- **Work task**
Copy all lines below exactly as written. Leave pictures out.

* * * *

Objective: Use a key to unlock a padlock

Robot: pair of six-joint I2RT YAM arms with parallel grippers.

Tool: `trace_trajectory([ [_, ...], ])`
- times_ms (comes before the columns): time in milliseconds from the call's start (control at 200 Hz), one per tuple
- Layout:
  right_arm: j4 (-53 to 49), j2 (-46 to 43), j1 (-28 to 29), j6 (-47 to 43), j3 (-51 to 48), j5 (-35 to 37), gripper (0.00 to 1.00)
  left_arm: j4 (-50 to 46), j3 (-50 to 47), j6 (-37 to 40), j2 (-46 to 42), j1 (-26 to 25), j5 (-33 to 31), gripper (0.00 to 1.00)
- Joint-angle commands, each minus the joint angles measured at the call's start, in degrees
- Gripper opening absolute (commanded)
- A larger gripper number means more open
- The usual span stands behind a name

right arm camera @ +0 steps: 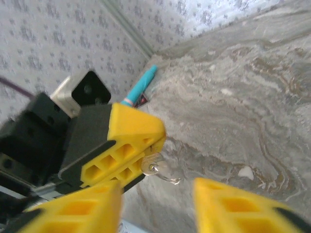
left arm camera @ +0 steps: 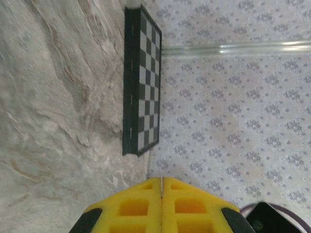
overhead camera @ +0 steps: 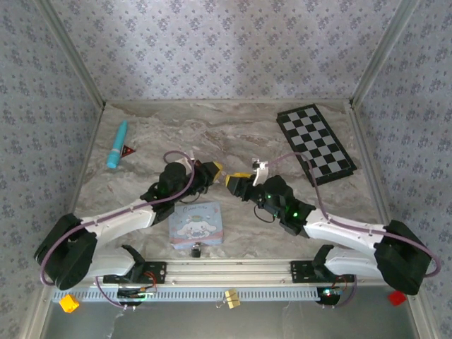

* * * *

- **Completed exercise**
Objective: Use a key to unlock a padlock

Robot: pair of six-joint I2RT YAM arms with parallel grippers.

Tool: `trace_trajectory([ [_, ...], ])`
- times_ms (comes before the columns): time in milliseconds from the call's start (control at 200 Hz), one per tuple
- Layout:
  right_arm: j4 (-53 to 49), j2 (-46 to 43), j1 (-28 to 29), j6 (-47 to 43), j3 (-51 to 48), j5 (-35 to 37), gripper (0.00 to 1.00)
  left_arm: j4 (-50 to 46), j3 (-50 to 47), j6 (-37 to 40), j2 (-46 to 42), j1 (-26 to 25), j5 (-33 to 31), gripper (0.00 to 1.00)
- Joint-angle commands, each minus the joint angles measured at the call's start, in degrees
- Gripper opening absolute (commanded)
- A larger gripper number means more open
- The usual span stands behind a name

right arm camera @ +0 steps: 
left arm camera @ +0 steps: 
overhead camera @ +0 steps: 

There is nothing further to this exercise.